Description of the task -> Return the complete listing exactly as it reads, with each picture removed.

○ ○ ○ ○

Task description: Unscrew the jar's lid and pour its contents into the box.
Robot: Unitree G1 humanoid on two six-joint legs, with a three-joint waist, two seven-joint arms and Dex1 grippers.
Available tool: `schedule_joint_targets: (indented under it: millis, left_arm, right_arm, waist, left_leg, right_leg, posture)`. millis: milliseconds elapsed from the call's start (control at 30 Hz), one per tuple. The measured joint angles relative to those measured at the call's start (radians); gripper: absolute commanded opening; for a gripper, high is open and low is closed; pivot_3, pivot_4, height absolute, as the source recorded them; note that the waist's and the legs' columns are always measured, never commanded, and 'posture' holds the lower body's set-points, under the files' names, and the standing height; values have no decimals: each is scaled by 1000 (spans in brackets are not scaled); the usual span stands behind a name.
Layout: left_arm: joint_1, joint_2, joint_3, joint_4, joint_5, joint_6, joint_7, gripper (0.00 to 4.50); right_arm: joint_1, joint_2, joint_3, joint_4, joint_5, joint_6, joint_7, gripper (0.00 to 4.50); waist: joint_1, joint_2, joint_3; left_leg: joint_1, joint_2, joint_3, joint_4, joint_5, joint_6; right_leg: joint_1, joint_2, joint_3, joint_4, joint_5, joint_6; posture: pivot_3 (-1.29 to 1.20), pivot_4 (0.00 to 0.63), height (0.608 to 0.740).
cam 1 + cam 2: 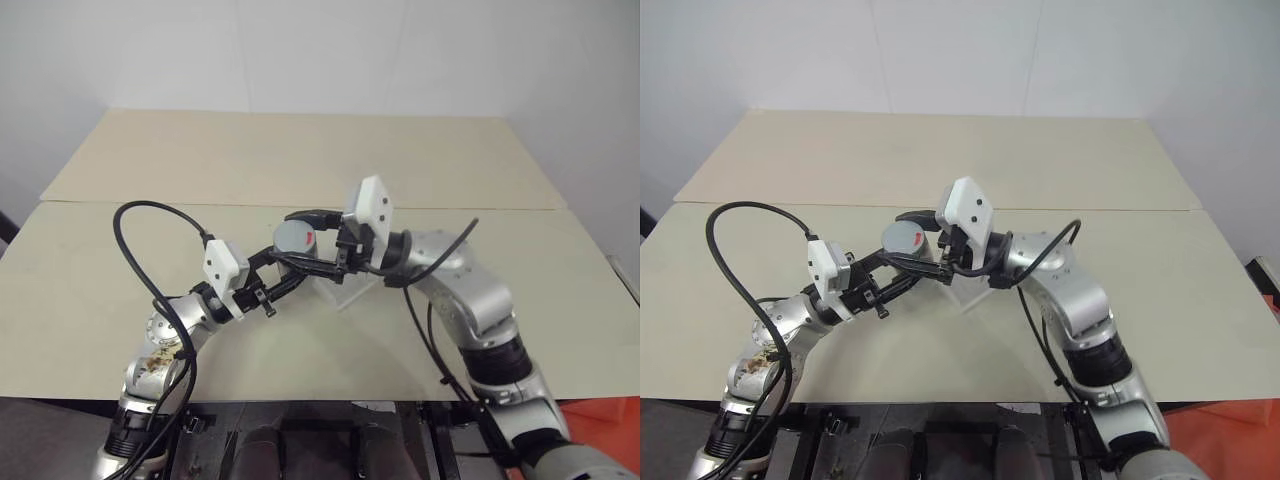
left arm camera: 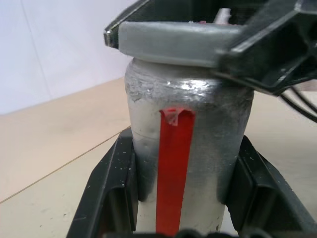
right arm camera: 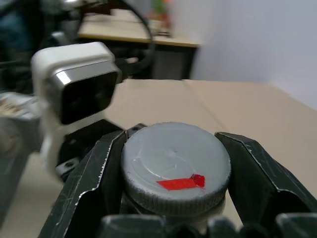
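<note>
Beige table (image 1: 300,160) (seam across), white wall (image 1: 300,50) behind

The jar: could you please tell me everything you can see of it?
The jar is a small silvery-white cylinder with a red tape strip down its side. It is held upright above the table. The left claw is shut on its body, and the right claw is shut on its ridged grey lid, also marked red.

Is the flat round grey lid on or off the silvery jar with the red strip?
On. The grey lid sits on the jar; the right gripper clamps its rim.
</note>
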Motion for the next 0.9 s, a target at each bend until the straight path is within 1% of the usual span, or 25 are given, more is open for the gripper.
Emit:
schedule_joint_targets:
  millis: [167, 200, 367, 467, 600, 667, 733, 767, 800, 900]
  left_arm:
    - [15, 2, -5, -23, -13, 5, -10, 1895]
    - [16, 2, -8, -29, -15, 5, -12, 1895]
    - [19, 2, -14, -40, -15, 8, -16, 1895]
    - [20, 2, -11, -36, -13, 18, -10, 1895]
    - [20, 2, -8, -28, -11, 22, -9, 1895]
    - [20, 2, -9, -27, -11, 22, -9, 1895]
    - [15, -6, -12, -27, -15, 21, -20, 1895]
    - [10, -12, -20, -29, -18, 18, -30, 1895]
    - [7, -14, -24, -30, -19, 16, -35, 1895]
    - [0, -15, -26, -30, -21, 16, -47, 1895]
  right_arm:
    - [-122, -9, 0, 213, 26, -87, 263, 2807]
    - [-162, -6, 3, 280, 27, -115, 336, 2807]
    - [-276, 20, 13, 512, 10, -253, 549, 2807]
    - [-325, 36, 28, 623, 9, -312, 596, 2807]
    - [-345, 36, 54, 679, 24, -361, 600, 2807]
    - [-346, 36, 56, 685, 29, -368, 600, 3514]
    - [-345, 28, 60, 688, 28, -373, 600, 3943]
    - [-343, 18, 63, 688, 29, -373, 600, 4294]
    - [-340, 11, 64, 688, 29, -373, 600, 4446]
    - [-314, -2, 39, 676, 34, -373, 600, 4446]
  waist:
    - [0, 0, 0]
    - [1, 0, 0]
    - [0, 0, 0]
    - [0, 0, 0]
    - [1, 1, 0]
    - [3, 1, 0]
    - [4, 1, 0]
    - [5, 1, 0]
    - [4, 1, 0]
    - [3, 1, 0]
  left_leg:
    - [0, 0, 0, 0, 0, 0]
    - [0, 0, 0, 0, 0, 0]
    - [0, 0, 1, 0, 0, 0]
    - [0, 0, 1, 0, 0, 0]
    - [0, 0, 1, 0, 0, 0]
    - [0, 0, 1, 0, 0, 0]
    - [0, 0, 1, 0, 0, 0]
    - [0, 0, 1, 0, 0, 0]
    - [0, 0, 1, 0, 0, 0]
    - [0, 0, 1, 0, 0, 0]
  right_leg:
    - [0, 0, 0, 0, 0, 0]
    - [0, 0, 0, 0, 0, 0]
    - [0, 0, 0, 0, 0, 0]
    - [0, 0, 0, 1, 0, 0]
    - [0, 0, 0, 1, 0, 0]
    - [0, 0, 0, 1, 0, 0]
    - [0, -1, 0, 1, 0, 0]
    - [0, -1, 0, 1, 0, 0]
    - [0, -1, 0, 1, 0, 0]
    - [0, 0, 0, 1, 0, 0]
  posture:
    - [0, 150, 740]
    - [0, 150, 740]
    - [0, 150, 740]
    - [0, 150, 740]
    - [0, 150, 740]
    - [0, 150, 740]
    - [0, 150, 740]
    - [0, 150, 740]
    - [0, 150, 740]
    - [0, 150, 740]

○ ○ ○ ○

Answer to this exercise ->
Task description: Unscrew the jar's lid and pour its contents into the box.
Robot: Unitree G1 humanoid on two six-joint legs, with a three-joint waist, two seven-joint arms and Dex1 grippers.
Available tool: `schedule_joint_targets: (indented under it: millis, left_arm, right_arm, waist, left_leg, right_leg, posture)`. millis: milliseconds elapsed from the call's start (control at 30 Hz), one per tuple. The measured joint angles relative to those measured at the call's start (radians); gripper: absolute commanded opening; for a gripper, high is open and low is closed; pivot_3, pivot_4, height absolute, as the source recorded them; note that the waist's and the legs' columns are always measured, never commanded, and 'posture' holds the lower body's set-points, under the files' names, and the standing height; values have no decimals: each is scaled by 1000 (spans in brackets are not scaled); the usual span stands behind a name.
Layout: left_arm: joint_1, joint_2, joint_3, joint_4, joint_5, joint_6, joint_7, gripper (0.00 to 4.50); right_arm: joint_1, joint_2, joint_3, joint_4, joint_5, joint_6, joint_7, gripper (0.00 to 4.50); waist: joint_1, joint_2, joint_3; left_leg: joint_1, joint_2, joint_3, joint_4, joint_5, joint_6; right_leg: joint_1, joint_2, joint_3, joint_4, joint_5, joint_6; posture: pivot_3 (-1.29 to 1.20), pivot_4 (0.00 to 0.63), height (0.608 to 0.740).
cam 1 + cam 2: 
left arm camera: 
right arm camera: 
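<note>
Beige table (image 1: 300,160) (seam across), white wall (image 1: 300,50) behind

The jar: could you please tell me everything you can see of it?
The jar is a small silvery-white cylinder with a red tape strip down its side. It is held upright above the table. The left claw is shut on its body, and the right claw is shut on its ridged grey lid, also marked red.

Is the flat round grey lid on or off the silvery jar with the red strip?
On. The grey lid sits on the jar; the right gripper clamps its rim.
</note>
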Motion for the next 0.9 s, a target at each bend until the straight path is within 1% of the usual span, or 25 are given, more is open for the gripper.
Emit:
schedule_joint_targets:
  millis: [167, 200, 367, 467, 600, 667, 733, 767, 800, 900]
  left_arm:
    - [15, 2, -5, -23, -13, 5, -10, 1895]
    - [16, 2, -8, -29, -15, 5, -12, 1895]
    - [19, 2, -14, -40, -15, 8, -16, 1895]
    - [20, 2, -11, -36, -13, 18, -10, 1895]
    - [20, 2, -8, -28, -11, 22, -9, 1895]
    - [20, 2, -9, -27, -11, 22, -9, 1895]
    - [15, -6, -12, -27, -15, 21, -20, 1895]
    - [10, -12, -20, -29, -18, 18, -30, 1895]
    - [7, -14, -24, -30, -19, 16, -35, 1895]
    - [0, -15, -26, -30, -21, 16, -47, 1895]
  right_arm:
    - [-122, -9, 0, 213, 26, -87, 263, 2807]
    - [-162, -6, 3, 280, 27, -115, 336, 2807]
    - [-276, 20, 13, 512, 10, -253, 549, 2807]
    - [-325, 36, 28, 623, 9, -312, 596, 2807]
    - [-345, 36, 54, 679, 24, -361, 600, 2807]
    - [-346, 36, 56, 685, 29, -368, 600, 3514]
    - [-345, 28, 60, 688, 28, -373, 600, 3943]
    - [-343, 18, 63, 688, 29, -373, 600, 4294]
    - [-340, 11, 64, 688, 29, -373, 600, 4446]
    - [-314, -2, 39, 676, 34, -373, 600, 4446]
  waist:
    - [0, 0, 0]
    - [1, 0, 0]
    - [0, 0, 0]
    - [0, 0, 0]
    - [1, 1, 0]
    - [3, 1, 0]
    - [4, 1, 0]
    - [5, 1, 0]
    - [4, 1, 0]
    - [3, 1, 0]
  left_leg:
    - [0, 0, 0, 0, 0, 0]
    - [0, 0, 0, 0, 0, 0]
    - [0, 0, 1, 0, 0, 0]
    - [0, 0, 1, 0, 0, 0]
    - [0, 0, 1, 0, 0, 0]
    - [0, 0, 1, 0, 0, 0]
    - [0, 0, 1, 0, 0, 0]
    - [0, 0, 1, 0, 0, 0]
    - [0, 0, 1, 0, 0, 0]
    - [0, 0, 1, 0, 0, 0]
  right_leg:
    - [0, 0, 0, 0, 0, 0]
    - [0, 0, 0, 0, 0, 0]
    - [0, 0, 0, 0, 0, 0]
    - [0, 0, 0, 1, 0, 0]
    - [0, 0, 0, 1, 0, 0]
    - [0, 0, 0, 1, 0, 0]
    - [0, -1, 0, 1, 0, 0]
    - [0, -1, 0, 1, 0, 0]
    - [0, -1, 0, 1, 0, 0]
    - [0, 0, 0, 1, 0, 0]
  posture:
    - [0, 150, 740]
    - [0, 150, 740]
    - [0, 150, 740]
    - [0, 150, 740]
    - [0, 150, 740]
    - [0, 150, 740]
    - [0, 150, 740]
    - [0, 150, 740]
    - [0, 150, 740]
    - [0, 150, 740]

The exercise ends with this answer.